● **EXERCISE PROMPT**
Only one span of the listing below should come back. It runs from the line with "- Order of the" through the line with "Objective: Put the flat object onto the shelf", and each of its lines must be reproduced exactly.

● **THE INPUT**
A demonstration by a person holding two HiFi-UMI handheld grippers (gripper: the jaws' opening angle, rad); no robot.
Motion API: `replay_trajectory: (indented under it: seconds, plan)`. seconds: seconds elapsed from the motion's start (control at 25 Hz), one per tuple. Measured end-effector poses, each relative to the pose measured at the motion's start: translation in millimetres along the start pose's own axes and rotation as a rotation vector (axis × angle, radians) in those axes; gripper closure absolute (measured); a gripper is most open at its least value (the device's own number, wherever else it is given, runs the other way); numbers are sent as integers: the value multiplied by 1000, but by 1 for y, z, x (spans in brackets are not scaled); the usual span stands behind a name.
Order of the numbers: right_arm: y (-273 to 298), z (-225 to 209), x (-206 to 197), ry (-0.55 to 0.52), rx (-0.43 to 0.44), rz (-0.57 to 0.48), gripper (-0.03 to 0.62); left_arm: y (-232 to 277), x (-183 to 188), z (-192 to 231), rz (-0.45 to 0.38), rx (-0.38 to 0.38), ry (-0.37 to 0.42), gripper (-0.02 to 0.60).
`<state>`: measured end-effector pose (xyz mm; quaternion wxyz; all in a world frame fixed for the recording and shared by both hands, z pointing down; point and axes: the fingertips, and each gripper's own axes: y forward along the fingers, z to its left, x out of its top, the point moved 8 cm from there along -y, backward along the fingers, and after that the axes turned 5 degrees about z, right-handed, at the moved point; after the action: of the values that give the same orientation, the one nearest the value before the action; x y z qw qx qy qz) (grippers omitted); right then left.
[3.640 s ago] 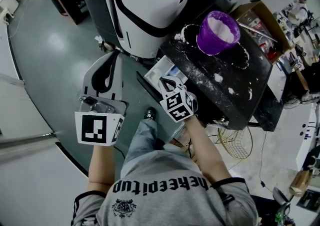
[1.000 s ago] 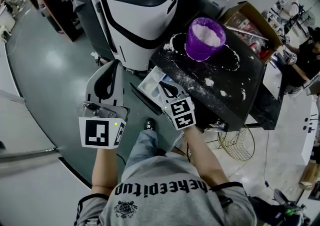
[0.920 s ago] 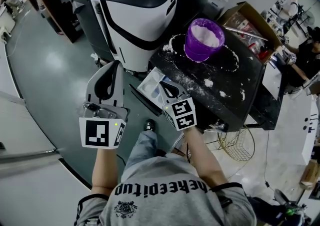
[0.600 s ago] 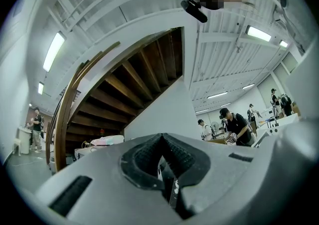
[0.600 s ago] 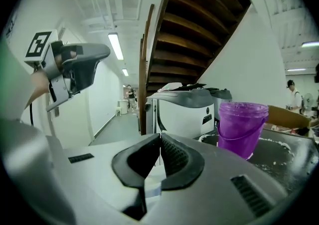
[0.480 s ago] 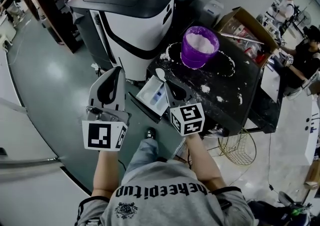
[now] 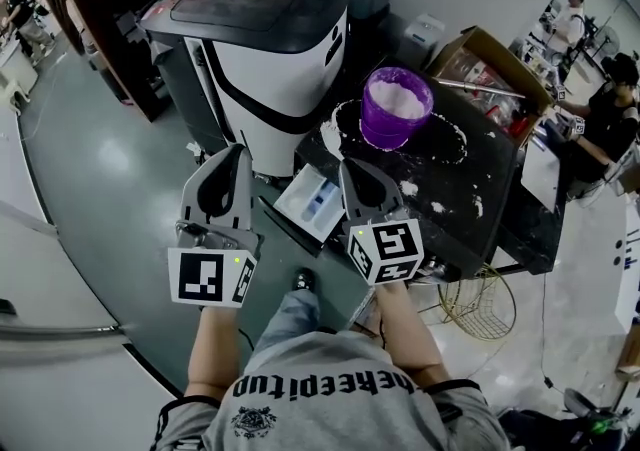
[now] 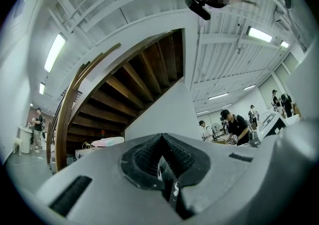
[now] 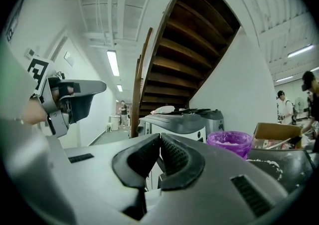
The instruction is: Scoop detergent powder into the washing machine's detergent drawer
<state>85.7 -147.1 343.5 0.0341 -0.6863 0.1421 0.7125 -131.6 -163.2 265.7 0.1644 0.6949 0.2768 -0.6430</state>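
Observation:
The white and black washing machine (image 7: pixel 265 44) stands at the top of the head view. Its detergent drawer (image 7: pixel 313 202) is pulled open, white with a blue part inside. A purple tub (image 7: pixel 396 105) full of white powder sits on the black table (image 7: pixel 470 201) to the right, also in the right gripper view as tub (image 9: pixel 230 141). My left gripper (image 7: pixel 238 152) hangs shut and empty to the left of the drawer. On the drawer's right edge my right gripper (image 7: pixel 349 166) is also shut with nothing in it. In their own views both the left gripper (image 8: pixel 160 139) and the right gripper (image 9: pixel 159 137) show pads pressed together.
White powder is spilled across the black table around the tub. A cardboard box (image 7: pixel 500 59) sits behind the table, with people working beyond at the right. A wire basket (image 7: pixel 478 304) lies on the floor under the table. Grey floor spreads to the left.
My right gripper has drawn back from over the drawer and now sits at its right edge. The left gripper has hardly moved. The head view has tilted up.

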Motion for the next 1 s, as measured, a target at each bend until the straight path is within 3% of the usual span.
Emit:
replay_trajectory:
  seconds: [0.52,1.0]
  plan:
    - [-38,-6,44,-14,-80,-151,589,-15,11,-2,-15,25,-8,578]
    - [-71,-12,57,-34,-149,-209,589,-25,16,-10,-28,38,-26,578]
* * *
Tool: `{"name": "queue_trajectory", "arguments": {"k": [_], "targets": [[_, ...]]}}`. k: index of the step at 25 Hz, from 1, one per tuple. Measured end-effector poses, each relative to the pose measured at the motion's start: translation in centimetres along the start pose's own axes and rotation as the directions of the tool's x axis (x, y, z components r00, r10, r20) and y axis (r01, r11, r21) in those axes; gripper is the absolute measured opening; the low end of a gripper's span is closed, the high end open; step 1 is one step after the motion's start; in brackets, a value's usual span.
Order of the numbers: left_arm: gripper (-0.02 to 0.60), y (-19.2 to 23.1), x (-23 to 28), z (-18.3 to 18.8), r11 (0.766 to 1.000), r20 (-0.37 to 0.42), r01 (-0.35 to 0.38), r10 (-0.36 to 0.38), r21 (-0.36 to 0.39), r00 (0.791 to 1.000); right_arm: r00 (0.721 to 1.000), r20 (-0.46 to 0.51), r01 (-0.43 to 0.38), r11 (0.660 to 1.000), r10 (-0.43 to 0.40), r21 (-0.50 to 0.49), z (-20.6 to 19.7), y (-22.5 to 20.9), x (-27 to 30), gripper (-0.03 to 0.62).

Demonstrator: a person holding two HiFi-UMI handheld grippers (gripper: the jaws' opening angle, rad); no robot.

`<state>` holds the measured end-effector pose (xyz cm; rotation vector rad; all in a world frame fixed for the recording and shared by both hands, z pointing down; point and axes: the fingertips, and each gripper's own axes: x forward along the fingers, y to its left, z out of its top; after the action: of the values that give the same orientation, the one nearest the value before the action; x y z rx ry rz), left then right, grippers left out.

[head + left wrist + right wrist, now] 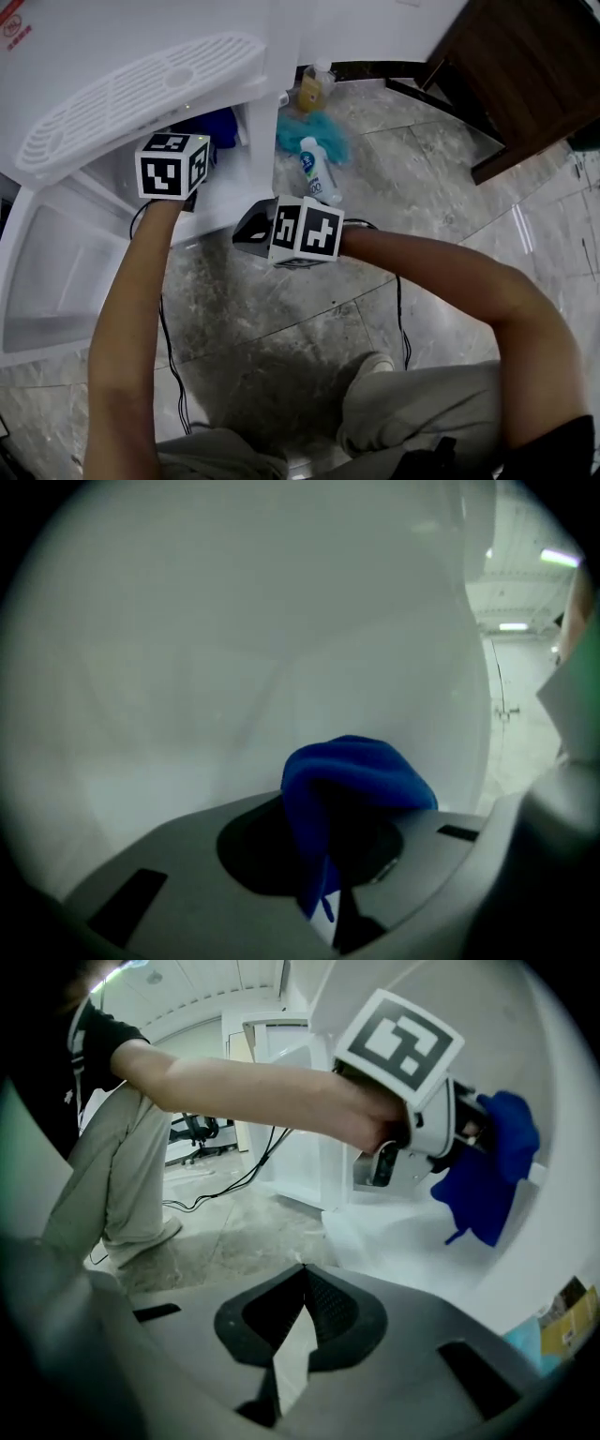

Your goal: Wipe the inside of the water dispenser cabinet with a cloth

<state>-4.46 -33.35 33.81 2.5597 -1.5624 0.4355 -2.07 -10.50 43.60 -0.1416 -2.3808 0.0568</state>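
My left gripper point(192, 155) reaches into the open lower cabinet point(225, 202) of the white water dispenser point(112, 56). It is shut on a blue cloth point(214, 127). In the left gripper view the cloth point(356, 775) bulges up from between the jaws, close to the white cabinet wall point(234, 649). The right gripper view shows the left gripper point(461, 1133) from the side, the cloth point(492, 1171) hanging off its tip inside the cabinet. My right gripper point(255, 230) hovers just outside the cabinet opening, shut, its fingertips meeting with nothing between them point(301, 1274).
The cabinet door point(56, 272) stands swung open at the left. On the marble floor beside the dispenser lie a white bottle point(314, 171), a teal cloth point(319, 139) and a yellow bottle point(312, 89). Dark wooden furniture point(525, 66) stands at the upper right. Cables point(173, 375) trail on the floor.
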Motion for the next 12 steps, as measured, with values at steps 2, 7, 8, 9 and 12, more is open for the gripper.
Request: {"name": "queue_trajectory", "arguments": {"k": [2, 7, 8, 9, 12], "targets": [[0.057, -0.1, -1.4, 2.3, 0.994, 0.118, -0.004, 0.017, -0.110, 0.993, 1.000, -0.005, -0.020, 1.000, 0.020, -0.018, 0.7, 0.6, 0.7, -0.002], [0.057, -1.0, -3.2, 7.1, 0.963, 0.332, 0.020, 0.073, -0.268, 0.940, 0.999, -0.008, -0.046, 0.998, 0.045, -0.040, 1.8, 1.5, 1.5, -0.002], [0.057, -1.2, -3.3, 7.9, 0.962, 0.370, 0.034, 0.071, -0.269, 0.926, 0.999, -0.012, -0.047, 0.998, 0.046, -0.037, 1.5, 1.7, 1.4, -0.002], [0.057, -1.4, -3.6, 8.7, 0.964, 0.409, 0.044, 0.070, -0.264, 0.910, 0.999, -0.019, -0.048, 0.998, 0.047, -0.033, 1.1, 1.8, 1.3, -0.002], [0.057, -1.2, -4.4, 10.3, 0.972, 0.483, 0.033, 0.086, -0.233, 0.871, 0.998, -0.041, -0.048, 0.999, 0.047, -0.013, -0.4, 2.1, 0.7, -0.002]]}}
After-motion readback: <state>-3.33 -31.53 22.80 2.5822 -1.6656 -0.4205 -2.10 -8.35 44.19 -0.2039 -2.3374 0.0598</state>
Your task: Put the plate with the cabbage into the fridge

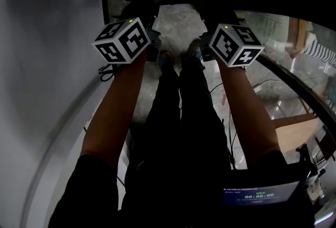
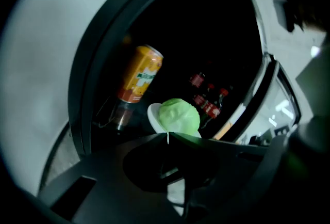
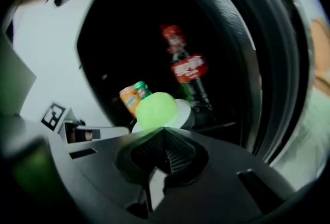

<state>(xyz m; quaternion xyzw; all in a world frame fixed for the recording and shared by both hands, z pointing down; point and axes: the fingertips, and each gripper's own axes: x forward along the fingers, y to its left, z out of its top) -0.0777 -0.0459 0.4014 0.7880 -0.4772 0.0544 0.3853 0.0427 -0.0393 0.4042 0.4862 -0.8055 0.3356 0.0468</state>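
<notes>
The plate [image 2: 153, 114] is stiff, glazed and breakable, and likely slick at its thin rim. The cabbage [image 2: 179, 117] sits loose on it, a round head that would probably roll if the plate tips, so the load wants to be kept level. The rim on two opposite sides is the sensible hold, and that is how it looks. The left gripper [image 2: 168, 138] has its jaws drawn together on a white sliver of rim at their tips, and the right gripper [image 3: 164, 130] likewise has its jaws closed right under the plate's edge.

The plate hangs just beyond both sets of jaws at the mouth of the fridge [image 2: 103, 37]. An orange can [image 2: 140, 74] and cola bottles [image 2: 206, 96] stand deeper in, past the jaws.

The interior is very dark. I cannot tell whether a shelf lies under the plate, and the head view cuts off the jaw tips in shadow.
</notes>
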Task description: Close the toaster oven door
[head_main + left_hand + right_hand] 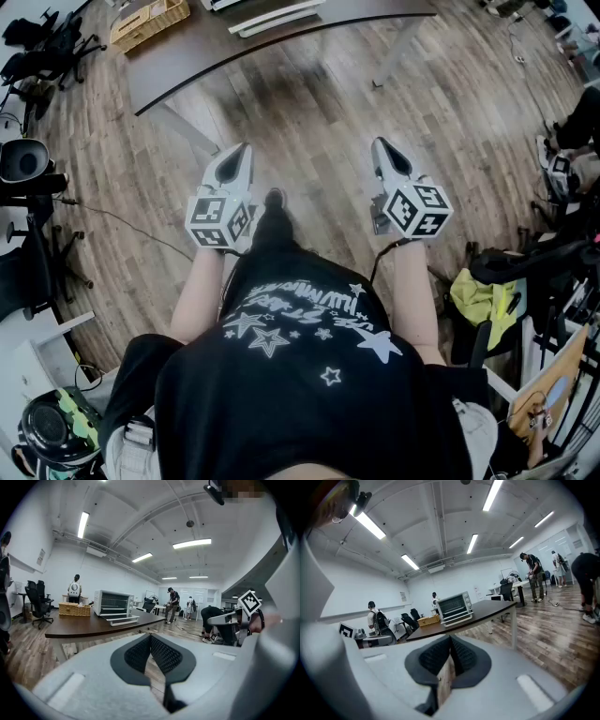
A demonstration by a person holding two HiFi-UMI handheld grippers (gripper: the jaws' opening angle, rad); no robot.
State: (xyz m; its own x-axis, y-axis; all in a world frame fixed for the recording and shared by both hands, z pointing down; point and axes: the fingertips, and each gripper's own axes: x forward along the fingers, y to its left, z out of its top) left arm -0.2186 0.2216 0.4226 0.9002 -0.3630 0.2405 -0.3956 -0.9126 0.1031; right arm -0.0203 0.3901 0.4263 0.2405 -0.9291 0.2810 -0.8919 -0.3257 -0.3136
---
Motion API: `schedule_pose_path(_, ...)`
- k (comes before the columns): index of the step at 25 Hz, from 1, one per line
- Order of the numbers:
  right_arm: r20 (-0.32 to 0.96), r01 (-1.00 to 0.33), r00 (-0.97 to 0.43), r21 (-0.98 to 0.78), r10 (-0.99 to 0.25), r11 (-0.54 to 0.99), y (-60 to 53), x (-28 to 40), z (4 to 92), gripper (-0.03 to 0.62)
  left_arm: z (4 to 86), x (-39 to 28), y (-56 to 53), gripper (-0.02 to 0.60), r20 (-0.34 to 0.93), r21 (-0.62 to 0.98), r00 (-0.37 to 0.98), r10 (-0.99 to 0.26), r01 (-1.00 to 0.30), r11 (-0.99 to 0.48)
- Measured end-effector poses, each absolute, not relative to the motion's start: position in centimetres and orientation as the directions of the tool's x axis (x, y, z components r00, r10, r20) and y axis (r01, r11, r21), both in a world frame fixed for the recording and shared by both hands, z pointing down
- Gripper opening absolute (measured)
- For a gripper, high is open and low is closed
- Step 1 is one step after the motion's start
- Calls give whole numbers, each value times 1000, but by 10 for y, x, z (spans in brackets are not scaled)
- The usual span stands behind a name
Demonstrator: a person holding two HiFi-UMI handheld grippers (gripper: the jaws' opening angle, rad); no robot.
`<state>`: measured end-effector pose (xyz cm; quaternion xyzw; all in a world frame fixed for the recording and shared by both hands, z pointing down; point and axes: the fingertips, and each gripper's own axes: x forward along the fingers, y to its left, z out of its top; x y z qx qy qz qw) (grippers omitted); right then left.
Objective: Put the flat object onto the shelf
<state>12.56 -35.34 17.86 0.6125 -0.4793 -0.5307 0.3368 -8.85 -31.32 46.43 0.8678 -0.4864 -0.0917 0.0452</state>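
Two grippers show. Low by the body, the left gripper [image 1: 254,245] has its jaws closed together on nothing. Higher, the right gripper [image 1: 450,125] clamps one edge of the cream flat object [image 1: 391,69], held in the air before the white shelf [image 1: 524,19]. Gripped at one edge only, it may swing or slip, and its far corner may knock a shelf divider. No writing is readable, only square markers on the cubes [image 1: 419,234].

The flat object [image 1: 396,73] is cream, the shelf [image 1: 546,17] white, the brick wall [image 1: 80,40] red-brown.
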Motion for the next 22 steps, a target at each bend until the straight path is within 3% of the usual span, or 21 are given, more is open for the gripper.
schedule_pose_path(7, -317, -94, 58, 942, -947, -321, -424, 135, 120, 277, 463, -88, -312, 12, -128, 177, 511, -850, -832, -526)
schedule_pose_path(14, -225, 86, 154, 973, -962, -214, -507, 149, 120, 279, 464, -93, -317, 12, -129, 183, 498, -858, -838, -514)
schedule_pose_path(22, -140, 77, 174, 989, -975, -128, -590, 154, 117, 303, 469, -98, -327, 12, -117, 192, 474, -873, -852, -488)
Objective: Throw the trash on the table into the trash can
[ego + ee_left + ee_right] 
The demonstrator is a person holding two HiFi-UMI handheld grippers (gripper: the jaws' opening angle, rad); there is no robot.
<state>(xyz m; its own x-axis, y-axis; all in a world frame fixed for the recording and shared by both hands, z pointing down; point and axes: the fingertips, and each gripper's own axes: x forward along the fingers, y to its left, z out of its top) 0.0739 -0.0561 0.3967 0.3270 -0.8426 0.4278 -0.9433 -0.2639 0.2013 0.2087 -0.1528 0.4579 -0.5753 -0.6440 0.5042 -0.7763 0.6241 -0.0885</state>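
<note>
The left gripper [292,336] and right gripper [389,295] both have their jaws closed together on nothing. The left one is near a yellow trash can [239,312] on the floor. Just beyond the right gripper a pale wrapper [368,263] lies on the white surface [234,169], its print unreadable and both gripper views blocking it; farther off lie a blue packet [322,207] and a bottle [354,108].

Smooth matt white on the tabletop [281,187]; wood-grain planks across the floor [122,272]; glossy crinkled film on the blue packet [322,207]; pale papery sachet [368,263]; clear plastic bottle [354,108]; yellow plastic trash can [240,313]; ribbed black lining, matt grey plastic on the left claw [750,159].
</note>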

● **YOUR RESPONSE**
- Order of the numbers:
  right_arm: r20 (-0.32 to 0.96), r01 (-1.00 to 0.33), r00 (-0.97 to 0.43), r21 (-0.98 to 0.78), r10 (-0.99 to 0.25), r11 (-0.54 to 0.99), y (-60 to 53), x (-28 to 40), z (4 to 92), gripper (-0.03 to 0.62)
  left_arm: z (4 to 86), x (-39 to 28), y (-56 to 53), gripper (-0.02 to 0.60), r20 (-0.34 to 0.93), r21 (-0.62 to 0.98), r00 (-0.37 to 0.98), r10 (-0.99 to 0.26), r01 (-1.00 to 0.30), r11 (-0.99 to 0.48)
- Measured end-effector poses, each absolute, not relative to the motion's start: position in centimetres and orientation as the directions of the tool's x axis (x, y, z components r00, r10, r20) and y axis (r01, r11, r21), both in a world frame fixed for the recording and shared by both hands, z pointing down
- Gripper opening absolute (measured)
- For a gripper, high is open and low is closed
- Step 1 is one step after the motion's start
- Calls give whole numbers, each value times 1000, but by 10 for y, x, z (spans in brackets are not scaled)
- The usual span stands behind a name
Demonstrator: a person holding two HiFi-UMI handheld grippers (gripper: the jaws' opening angle, rad); no robot.
`<state>`: measured end-effector pose (xyz cm; quaternion xyzw; all in a world frame fixed for the recording and shared by both hands, z pointing down; point and axes: the fingertips, and each gripper's own axes: x forward along the fingers, y to its left, z out of its top; x y z qx qy qz qw) (grippers omitted); right then left.
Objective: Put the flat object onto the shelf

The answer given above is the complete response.